Le soir des élections avez-vous été déçu par votre score personnel et par celui du PS ?
JPVG : Le score du PS, non je n’en ai pas été déçu. J’en ai même été très surpris, agréablement surpris. Avec toutes les campagnes infâmantes que l’on lançait contre le PS et la campagne très agressive contre Laurette, voir que plus de 25% de l’électorat a voté en connaissance de cause pour un parti qui proposait un programme, c’est plutôt rassurant. Pour ce qui est de mon score, je savais bien qu’en ayant fait le choix que j’avais fait, certains suivraient d’autres pas. Je m’étais fixé la barre psychologique des 1.000 voix. On espère toujours plus mais avec le recul c’était impossible de faire plus.

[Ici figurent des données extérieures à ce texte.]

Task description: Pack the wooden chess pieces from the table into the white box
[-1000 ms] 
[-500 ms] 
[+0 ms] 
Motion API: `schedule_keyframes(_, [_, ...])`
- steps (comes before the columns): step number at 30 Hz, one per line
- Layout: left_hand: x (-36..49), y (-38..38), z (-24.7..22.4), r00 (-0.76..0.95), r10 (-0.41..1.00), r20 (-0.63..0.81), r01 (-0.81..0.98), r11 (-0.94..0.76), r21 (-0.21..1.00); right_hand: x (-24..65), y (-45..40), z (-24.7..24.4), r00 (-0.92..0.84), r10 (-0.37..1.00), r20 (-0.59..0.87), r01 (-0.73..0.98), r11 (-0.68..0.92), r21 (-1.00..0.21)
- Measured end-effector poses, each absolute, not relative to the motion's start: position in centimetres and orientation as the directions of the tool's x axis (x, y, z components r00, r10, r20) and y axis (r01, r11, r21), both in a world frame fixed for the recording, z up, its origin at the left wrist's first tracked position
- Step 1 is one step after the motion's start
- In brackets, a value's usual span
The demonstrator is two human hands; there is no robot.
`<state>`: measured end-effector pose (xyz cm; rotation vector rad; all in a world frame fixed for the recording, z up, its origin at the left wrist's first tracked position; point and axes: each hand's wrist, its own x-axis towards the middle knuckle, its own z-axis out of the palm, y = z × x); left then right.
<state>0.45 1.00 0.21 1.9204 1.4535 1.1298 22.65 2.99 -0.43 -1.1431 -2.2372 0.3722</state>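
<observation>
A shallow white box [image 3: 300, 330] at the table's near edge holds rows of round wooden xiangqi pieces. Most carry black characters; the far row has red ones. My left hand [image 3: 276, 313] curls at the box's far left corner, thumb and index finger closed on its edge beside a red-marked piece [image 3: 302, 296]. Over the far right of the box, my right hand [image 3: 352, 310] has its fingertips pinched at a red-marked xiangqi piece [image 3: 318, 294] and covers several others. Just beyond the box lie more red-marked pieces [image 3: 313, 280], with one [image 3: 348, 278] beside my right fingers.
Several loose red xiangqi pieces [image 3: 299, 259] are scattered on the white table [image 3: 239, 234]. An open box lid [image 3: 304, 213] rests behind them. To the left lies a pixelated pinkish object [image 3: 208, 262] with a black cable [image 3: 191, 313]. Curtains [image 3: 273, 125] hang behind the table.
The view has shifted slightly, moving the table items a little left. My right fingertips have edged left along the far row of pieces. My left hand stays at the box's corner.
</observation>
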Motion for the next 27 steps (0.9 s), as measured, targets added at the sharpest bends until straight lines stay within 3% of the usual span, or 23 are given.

Lorsque je compare avec les échevins sortants du MR et d’Ecolo (pour ces derniers vu leurs faibles scores n’en parlons même pas), il n’y a pas de quoi rougir. Je n’avais plus de compétences et surtout je ne disposais plus des moyens de communication comme eux. L’échevin qui fait le plus de voix est Georges Verzin (PRL) avec 1.906 voix, ce qui n’est quand même pas grand chose puisqu’il n’atteint pas la barre des 2.000 voix. Les autres se situent dans un mouchoir entre 1.900 et 1.000 voix. Je fais même plus que Michel De Herde (FDF). Non, vraiment, pas de quoi s’apitoyer en ce qui me concerne. J’ai de plus été ravi du score fabuleux de Laurette au vu du contexte : plus de 5.000 voix. Ce n’est pas rien dans les annales de Schaerbeek.

Comment avez-vous vécu le fait d’être relégué dans l’opposition suite au « lâchage » d’Ecolo ?
JPVG : Cela étonne toujours lorsque je le dis mais ceux qui m’ont vu dans ces moments-là le savent bien. J’allais bien car pour rappel la nuit des élections, c’était mon 50ème anniversaire. Je n’allais quand même pas gâcher ce moment. Le 9 octobre à midi, je suis d’ailleurs aller manger en tête à tête avec ma femme un bon steack frites comme je les aime dans un restaurant de Schaerbeek. Et le soir, nous avons remis cela avec l’un de mes meilleurs amis et son épouse.C’est dire que j’allais bien.
En revanche, j’ai eu du mal à digérer que la fabuleuse percée du PS à Schaerbeek ait du coup été mise sur le côté. On a parlé d’un échec du PS et de la victoire d’Isabelle Durant. Là, j’avoue ne plus suivre. Il y a eu 4 gagnants : Bernard Clerfayt lui-même et non pas la Liste du Bourgmestre, car c’est lui qui a fait le score de sa liste. Sans son score personnel, cette liste n’aurait eu que 16-17 sièges maximum ; le CDH qui passe de 3 à 5 élus ; le PS qui passe de 5 à 13 élus ce qui n’est pas rien et puis la démocratie car la liste de Johan Demol est passée de 4 à 1 élu.